* GOAL OF THE EXERCISE: Return the listing that follows, word for word.

======

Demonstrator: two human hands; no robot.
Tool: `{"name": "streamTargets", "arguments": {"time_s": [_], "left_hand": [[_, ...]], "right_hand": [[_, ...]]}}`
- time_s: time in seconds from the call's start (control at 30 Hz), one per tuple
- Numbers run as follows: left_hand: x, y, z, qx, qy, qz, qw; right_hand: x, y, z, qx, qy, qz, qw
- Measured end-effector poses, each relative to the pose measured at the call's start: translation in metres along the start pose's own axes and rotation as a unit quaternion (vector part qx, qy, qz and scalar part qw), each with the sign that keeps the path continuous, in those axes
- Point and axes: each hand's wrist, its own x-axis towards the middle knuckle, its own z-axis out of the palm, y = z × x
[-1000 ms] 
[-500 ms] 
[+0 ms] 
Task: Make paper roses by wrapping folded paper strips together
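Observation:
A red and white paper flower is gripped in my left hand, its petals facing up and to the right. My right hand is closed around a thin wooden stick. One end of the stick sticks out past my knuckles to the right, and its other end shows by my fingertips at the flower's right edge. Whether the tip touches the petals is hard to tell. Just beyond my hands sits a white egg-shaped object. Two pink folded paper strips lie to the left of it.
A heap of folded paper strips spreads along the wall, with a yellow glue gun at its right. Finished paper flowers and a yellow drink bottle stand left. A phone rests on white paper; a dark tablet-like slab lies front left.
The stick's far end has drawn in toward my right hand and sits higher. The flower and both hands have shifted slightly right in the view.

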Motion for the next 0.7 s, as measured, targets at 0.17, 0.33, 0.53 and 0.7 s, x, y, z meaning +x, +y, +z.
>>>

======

* SOLUTION TO THIS EXERCISE:
Demonstrator: two human hands; no robot.
Tool: `{"name": "streamTargets", "arguments": {"time_s": [_], "left_hand": [[_, ...]], "right_hand": [[_, ...]]}}`
- time_s: time in seconds from the call's start (control at 30 Hz), one per tuple
- Numbers run as follows: left_hand: x, y, z, qx, qy, qz, qw; right_hand: x, y, z, qx, qy, qz, qw
- Measured end-effector poses, each relative to the pose measured at the call's start: translation in metres along the start pose's own axes and rotation as a unit quaternion (vector part qx, qy, qz and scalar part qw), each with the sign that keeps the path continuous, in those axes
- Point and axes: each hand's wrist, its own x-axis towards the middle knuckle, its own z-axis out of the palm, y = z × x
[-1000 ms] 
[-500 ms] 
[+0 ms] 
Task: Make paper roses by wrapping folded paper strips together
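Observation:
A red and white paper flower is gripped in my left hand, its petals facing up and to the right. My right hand is closed around a thin wooden stick. One end of the stick sticks out past my knuckles to the right, and its other end shows by my fingertips at the flower's right edge. Whether the tip touches the petals is hard to tell. Just beyond my hands sits a white egg-shaped object. Two pink folded paper strips lie to the left of it.
A heap of folded paper strips spreads along the wall, with a yellow glue gun at its right. Finished paper flowers and a yellow drink bottle stand left. A phone rests on white paper; a dark tablet-like slab lies front left.
The stick's far end has drawn in toward my right hand and sits higher. The flower and both hands have shifted slightly right in the view.
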
Motion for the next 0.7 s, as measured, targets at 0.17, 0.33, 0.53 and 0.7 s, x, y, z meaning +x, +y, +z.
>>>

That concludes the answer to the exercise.